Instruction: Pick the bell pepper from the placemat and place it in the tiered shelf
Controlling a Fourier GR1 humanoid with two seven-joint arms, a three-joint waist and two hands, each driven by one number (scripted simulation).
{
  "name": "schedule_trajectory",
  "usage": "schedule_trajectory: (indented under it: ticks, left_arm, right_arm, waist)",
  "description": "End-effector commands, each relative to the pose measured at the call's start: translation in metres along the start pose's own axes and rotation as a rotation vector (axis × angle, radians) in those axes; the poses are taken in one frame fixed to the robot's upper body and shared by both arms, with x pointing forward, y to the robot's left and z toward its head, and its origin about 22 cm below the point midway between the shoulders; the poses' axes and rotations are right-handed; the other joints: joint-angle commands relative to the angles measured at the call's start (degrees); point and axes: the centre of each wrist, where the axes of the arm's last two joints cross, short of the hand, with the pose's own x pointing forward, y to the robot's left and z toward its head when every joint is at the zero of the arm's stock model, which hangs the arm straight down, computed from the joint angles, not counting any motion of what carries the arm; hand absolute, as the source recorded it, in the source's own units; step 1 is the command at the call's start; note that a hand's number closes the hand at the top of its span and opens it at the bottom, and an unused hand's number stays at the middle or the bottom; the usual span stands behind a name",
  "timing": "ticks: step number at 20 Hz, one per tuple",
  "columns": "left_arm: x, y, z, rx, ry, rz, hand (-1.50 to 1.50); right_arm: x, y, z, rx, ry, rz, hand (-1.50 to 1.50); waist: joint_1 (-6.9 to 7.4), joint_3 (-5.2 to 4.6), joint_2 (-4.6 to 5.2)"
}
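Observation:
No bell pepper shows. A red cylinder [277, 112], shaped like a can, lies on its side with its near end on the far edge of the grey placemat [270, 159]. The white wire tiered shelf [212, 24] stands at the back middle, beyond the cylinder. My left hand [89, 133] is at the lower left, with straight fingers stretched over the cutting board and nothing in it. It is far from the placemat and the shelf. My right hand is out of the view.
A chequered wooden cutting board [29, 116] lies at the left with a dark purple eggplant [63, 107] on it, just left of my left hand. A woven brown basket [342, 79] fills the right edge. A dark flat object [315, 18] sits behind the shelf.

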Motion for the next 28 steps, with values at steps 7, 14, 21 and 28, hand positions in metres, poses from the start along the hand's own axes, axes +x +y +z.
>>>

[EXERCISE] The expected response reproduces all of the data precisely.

[SOLUTION TO THIS PROBLEM]
Instruction: Pick the bell pepper from the placemat and place it in the tiered shelf
Controlling a Fourier GR1 humanoid with two seven-joint arms, a three-joint waist and two hands, each driven by one number (scripted simulation).
{
  "name": "schedule_trajectory",
  "usage": "schedule_trajectory: (indented under it: ticks, left_arm, right_arm, waist)",
  "description": "End-effector commands, each relative to the pose measured at the call's start: translation in metres along the start pose's own axes and rotation as a rotation vector (axis × angle, radians) in those axes; the poses are taken in one frame fixed to the robot's upper body and shared by both arms, with x pointing forward, y to the robot's left and z toward its head, and its origin about 22 cm below the point midway between the shoulders; the poses' axes and rotations are right-handed; the other joints: joint-angle commands relative to the angles measured at the call's start (degrees); point and axes: the centre of each wrist, where the axes of the arm's last two joints cross, short of the hand, with the pose's own x pointing forward, y to the robot's left and z toward its head when every joint is at the zero of the arm's stock model, which hangs the arm straight down, computed from the joint angles, not counting any motion of what carries the arm; hand absolute, as the source recorded it, in the source's own units; step 1 is the command at the call's start; note that a hand's number closes the hand at the top of its span and opens it at the bottom, and an unused hand's number stays at the middle or the bottom; the usual span stands behind a name",
  "timing": "ticks: step number at 20 Hz, one per tuple",
  "columns": "left_arm: x, y, z, rx, ry, rz, hand (-1.50 to 1.50); right_arm: x, y, z, rx, ry, rz, hand (-1.50 to 1.50); waist: joint_1 (-6.9 to 7.4), joint_3 (-5.2 to 4.6), joint_2 (-4.6 to 5.2)"
}
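Observation:
No bell pepper shows. A red cylinder [277, 112], shaped like a can, lies on its side with its near end on the far edge of the grey placemat [270, 159]. The white wire tiered shelf [212, 24] stands at the back middle, beyond the cylinder. My left hand [89, 133] is at the lower left, with straight fingers stretched over the cutting board and nothing in it. It is far from the placemat and the shelf. My right hand is out of the view.
A chequered wooden cutting board [29, 116] lies at the left with a dark purple eggplant [63, 107] on it, just left of my left hand. A woven brown basket [342, 79] fills the right edge. A dark flat object [315, 18] sits behind the shelf.
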
Motion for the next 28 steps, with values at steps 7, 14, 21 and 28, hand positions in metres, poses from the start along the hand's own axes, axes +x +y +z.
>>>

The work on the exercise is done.